The first safer-sex pamphlet in San Francisco

I helped support the production of the first safer-sex pamphlet in San Francisco as part of the Sisters of Perpetual Indulgence. I grew up in a nonreligious and nonspiritual home, but while in college began exploring personal spirituality. This led eventually to becoming a gay male nun and to meeting SPI sisters. When I moved to San Francisco, I joined the order and was involved until not too long before I moved away.

The early history of the Sisters of Perpetual Indulgence (before my time) included protesting nuclear power in the wake of Three Mile Island and fundraising for gay refugees from the Mariel boatlift. While I was a member we raised money to produce Play Fair! as well as continuing to do benefit fundraising in the community.
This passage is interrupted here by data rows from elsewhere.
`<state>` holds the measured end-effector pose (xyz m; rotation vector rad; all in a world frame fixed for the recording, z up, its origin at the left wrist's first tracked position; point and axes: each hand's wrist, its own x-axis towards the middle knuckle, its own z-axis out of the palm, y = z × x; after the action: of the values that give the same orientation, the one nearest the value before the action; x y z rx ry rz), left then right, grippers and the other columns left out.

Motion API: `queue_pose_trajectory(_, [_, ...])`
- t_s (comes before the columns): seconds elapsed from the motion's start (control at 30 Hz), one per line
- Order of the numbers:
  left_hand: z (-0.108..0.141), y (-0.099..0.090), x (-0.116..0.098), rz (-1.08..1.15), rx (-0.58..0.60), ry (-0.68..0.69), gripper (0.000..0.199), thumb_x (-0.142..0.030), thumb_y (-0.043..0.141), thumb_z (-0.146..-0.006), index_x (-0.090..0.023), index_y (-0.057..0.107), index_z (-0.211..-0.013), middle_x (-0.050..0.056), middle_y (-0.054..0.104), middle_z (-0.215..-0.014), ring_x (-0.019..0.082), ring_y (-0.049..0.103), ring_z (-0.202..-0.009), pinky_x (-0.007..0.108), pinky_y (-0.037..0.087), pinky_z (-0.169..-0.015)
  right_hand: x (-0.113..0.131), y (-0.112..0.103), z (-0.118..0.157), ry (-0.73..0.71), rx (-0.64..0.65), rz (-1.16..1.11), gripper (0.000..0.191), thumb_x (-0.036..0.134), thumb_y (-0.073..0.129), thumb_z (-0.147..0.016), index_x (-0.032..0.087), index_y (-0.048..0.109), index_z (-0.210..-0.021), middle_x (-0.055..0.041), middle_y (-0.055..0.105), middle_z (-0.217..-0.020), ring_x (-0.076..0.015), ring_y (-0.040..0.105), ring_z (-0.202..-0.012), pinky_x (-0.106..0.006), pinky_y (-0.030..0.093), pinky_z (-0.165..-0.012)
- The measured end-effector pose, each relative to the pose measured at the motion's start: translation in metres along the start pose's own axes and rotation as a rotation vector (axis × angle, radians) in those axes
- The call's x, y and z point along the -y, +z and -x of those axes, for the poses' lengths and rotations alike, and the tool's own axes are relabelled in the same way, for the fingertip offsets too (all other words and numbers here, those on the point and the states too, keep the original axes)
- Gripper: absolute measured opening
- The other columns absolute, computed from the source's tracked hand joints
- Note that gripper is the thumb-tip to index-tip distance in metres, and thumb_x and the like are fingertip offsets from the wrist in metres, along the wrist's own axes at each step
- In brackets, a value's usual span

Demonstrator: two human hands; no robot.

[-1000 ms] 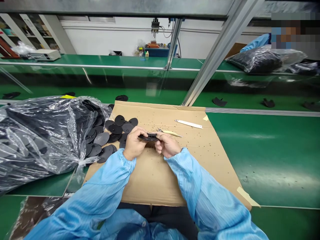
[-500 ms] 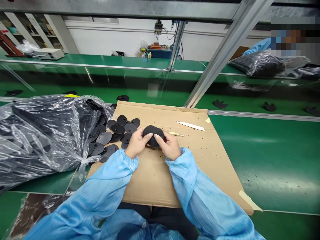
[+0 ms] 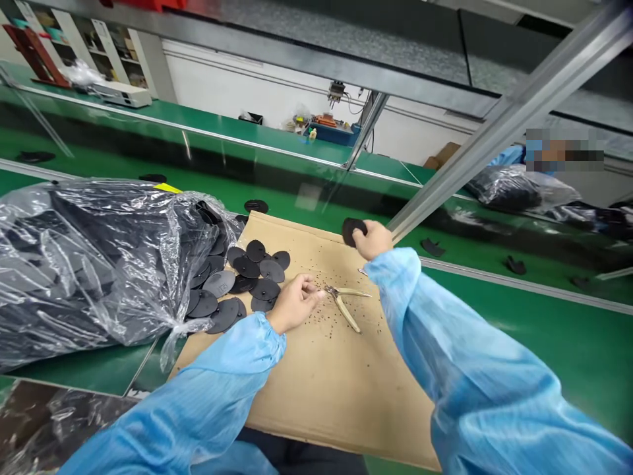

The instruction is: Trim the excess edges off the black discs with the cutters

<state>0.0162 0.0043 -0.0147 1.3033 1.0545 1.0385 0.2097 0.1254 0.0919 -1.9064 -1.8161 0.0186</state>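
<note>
My right hand point(image 3: 374, 241) is closed on a round black disc point(image 3: 352, 231), raised near the far edge of the cardboard. My left hand point(image 3: 298, 302) hovers over the cardboard with fingers loosely curled and apart, and I see nothing in it. Just to its right lie cutting pliers point(image 3: 341, 305) with pale handles spread, their jaws close to my left fingertips. Left of that hand, several black discs point(image 3: 247, 266) lie in a loose pile. The tip of a white strip point(image 3: 363, 271) shows beside my right sleeve, which hides the rest.
A large clear bag point(image 3: 99, 264) of black discs fills the left side. Under my hands lies a cardboard sheet point(image 3: 316, 396) with small black bits on it. A slanted metal post point(image 3: 475, 142) rises beyond my right hand. Black pieces point(image 3: 432, 248) lie on the green belt behind.
My hands have separated. The right hand has carried the black disc away to the far right, while the left has let go and moved slightly nearer me. The pliers are now uncovered.
</note>
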Motion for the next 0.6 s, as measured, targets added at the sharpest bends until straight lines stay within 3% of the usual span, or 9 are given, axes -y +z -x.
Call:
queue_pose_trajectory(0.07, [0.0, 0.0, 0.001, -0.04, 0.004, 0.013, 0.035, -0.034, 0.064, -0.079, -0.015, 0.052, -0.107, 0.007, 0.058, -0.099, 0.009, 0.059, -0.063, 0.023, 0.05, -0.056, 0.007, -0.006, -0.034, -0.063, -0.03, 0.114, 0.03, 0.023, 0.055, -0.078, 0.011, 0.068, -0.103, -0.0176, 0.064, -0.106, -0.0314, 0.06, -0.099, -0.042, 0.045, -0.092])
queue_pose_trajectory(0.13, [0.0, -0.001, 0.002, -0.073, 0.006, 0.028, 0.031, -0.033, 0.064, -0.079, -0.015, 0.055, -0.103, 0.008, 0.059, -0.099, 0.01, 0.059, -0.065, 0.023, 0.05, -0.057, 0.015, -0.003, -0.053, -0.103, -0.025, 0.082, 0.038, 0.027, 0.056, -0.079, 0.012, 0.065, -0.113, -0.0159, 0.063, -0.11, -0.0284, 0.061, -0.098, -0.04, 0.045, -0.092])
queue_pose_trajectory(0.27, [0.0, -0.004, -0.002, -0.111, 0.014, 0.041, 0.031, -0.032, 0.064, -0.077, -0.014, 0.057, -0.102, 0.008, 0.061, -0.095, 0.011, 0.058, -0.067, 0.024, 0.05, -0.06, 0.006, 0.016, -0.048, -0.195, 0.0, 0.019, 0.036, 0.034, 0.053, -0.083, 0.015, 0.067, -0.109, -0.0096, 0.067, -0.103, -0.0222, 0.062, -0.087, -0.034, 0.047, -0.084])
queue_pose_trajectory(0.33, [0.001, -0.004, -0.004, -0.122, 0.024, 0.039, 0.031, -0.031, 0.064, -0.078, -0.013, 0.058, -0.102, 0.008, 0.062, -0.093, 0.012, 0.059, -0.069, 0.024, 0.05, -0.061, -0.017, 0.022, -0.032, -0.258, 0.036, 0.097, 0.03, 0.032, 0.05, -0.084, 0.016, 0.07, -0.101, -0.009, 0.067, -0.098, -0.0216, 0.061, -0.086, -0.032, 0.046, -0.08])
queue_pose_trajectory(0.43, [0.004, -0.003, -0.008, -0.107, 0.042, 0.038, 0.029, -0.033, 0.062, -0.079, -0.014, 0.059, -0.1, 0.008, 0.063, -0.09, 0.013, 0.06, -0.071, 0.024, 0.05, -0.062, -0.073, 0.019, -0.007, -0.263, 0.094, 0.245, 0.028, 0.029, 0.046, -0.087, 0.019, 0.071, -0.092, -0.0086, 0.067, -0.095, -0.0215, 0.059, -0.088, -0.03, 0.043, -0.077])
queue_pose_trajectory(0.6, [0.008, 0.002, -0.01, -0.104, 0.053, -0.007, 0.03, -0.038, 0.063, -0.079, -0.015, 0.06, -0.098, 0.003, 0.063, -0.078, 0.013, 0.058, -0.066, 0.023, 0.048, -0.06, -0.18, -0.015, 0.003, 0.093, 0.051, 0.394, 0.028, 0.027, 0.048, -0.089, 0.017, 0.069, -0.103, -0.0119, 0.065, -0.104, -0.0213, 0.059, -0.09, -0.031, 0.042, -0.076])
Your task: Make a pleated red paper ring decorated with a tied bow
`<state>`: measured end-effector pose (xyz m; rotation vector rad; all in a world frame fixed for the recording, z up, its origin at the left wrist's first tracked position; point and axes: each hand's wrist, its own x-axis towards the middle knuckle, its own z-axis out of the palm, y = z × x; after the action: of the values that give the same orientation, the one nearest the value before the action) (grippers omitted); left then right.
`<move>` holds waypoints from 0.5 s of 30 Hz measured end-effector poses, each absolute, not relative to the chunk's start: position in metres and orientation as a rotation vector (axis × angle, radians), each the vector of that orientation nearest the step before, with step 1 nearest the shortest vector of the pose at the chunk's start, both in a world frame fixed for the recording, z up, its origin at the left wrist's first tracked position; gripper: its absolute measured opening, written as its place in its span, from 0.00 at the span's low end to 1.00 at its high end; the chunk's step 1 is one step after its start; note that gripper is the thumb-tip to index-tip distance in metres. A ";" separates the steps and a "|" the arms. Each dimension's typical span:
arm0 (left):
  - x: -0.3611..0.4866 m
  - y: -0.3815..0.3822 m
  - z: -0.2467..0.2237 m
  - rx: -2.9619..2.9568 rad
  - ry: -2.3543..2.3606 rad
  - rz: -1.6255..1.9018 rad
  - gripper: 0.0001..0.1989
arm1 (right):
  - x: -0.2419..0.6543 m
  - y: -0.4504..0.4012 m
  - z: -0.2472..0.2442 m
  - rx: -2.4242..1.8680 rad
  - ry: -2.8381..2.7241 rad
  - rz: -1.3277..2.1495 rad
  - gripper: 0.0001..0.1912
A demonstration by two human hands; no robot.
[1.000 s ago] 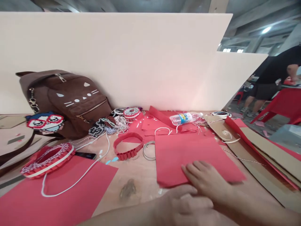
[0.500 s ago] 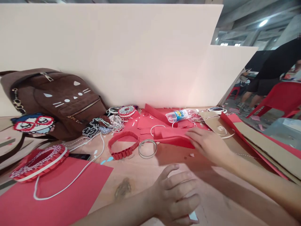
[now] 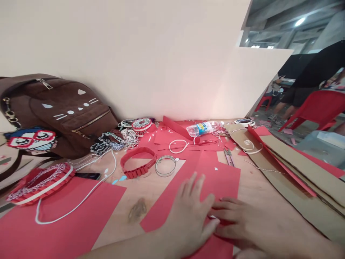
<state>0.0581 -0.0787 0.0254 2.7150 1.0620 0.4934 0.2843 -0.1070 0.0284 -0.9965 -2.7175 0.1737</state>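
Observation:
A large sheet of red paper [image 3: 223,180] lies creased on the wooden table in front of me. My left hand [image 3: 190,212] rests on this sheet with fingers spread, slightly blurred. From the right, my right hand [image 3: 239,221] reaches over the same paper, its fingers bent close together beside my left thumb. A small white thing [image 3: 212,217] shows at the right fingertips; its kind cannot be made out. Beyond the hands are a metal ring [image 3: 165,166], a pleated red paper band [image 3: 138,162] and a utility knife [image 3: 229,157].
A brown backpack [image 3: 67,115] leans at the left against a white board [image 3: 151,57]. Left of my hands lie a red pleated ring [image 3: 41,181], white cord [image 3: 93,194] and another red sheet [image 3: 72,216]. A plastic bottle [image 3: 203,128] lies behind; cardboard strips [image 3: 285,187] stretch along the right.
The red sheet has come from the back of the table to under my hands, and the knife is uncovered. My left hand has flattened out; my right hand has moved nearer me, beside it.

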 end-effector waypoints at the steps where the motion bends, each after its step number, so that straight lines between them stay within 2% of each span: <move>1: 0.057 -0.076 0.026 2.658 1.197 0.386 0.23 | 0.291 -0.102 0.038 -1.000 -2.672 0.336 0.16; 3: 0.055 -0.071 0.026 2.537 1.379 0.199 0.27 | 0.304 -0.080 0.053 -1.121 -2.480 0.609 0.17; 5: 0.052 -0.067 0.028 2.446 1.432 0.058 0.29 | 0.313 -0.041 0.062 -1.232 -2.334 0.644 0.17; 9: 0.049 -0.066 0.038 2.385 1.369 -0.026 0.30 | 0.314 0.063 0.068 -1.582 -1.440 1.109 0.12; 10: 0.048 -0.067 0.042 2.386 1.337 -0.037 0.30 | 0.309 0.086 0.068 -1.596 -1.387 1.154 0.11; 12: 0.046 -0.071 0.053 2.425 1.243 -0.070 0.31 | 0.294 0.124 0.067 -1.649 -1.320 1.214 0.18; 15: 0.037 -0.084 0.071 2.627 1.137 -0.006 0.30 | 0.266 0.154 0.063 -1.692 -1.329 1.156 0.21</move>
<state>0.0366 -0.0843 0.0710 2.6269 1.1368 -0.0064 0.2658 0.1540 0.0627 -1.6924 -1.3295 1.1556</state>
We were involved in antiwar protests against US involvement in Central America and rarely missed an opportunity to subvert archetypes with a goal of releasing people from shame and guilt and “promulgating universal joy.” Some of us were involved in gatherings of the radical faeries.

Today the Sisters of Perpetual Indulgence around the world include members of all genders, but at that time in San Francisco it was all men. And today most members wear “white face,” a practice I disliked back then when only a few did it and dislike even more today. Some sisters, when they put on the habit (and makeup), became larger than life and bloomed into wonderfully strange flowers. A few of us became more focused and contained. The reasons for becoming nuns were individual to each, but I felt there were three major elements reflected in varying degrees by each of us: drag, politics, and spirituality.

My interest in drag has always been minimal (and it’s all drag: we’re born naked), but critical engagement with politics and spirituality continue to be important to me.